1. Zakharov E. V., Kurilko A. S. Local minimum of energy consumption in hard rock failure in negative temperature range. Journal of Mining Science. 2014. Vol. 50, No. 2. pp. 284–287.
2. Tataurov S. B. Transformation and processing of gold-bearing raw materials in the permafrost zone. Moscow: Gornaya kniga, 2008. 318 p.
3. Zakharov E. V. Specific indexes of destruction of rocks under the influence of cryogenic weathering. Gorny Informatsionno-Analiticheskiy Byulleten. 2016. No. S21. pp. 90–100.
4. Simonov P. S., Kashapova E. P., Lisenkov E. A. Investigation of energy intensity of concrete destruction by impact of falling weight. Aktualnye Problemy Sovremennoy Nauki, Tekhniki i Obrazovaniya. 2015. Vol. 1. pp. 49–52.
5. Novopashin M. D., Kurilko A. S. Disintegration of kimberlites under the influence of freeze—thaw cycles. Fundamental problems of the technogenic geo-environment formation: Proceedings of the conference with the participation of foreign scientists, Novosibirsk, October 10–13, 2006. Novosibirsk, 2007. pp. 68–73.
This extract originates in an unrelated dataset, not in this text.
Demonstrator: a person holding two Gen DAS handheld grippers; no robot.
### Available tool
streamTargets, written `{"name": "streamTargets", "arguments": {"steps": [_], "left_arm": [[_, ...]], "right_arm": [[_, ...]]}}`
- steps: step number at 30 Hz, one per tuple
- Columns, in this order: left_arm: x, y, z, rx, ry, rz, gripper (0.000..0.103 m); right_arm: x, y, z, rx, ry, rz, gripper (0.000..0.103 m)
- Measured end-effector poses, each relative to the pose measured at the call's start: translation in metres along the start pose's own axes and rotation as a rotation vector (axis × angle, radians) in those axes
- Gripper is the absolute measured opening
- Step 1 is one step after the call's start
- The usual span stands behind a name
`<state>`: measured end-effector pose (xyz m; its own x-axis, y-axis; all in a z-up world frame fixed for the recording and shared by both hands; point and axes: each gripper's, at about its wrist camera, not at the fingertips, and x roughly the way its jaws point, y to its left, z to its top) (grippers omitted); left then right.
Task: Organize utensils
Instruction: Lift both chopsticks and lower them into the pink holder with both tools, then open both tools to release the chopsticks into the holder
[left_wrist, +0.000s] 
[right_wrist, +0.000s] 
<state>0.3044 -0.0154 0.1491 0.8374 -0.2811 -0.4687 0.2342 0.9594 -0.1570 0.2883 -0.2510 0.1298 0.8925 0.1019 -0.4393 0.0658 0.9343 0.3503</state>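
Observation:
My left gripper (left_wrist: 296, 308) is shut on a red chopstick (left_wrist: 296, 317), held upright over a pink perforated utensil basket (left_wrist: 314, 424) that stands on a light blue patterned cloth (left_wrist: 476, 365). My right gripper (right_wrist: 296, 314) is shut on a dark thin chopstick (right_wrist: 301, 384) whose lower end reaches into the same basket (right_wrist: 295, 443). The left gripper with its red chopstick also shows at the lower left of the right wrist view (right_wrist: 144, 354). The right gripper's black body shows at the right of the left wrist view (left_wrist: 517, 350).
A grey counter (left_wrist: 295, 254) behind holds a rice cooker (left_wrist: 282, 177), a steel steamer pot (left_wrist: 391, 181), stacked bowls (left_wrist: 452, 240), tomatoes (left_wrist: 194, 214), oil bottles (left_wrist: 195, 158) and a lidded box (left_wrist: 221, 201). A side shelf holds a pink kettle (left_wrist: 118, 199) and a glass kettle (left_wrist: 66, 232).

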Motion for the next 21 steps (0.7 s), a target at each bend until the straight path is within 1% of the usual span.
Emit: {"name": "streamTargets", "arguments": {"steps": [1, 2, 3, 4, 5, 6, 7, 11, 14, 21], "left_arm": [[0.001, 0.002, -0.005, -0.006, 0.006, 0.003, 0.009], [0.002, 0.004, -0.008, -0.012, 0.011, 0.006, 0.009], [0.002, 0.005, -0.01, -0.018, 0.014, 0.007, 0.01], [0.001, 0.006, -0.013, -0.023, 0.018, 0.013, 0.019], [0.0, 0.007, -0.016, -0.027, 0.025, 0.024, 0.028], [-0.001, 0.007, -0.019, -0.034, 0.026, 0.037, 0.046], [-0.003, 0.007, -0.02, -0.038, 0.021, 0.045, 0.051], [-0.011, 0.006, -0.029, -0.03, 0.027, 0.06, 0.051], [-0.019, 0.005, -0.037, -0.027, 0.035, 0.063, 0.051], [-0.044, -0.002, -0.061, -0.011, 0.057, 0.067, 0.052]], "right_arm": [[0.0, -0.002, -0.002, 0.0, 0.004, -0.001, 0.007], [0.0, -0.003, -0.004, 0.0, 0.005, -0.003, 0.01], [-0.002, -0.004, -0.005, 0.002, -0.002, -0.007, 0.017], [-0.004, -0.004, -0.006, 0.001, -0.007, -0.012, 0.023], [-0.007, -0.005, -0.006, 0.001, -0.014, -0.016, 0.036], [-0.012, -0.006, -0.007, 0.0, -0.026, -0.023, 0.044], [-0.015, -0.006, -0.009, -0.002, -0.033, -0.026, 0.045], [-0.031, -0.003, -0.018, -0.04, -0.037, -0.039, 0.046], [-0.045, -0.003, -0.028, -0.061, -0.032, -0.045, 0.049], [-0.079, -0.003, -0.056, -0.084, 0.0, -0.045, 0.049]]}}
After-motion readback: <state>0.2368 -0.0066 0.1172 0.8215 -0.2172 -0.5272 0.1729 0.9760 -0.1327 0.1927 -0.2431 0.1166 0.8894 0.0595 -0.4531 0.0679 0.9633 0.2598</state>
6. Vaisberg L. A., Kameneva E. E. Changes in rock structure with cyclic freezing and thawing. Obogashchenie Rud. 2015. No 2. pp. 28–31. DOI: 10.17580/or.2015.02.06.
7. Dmitriev A. P., Goncharov S. A. Thermodynamic processes in rocks: A textbook for universities. Moscow: Nedra, 1983. 312 p.
8. Leonovich S., Zaitsev Yu., Tsuprik V., Kim L. Frost destruction and fracture mechanics of concrete. Polyarnaya Mekhanika. 2016. No. 3. pp. 687–694.
9. Mellor M. Phase composition of pore water in cold rocks. US Army Corps of Engineers, Cold Region Research and Engineering Laboratory Research Rept. 202, 1970. 61 p.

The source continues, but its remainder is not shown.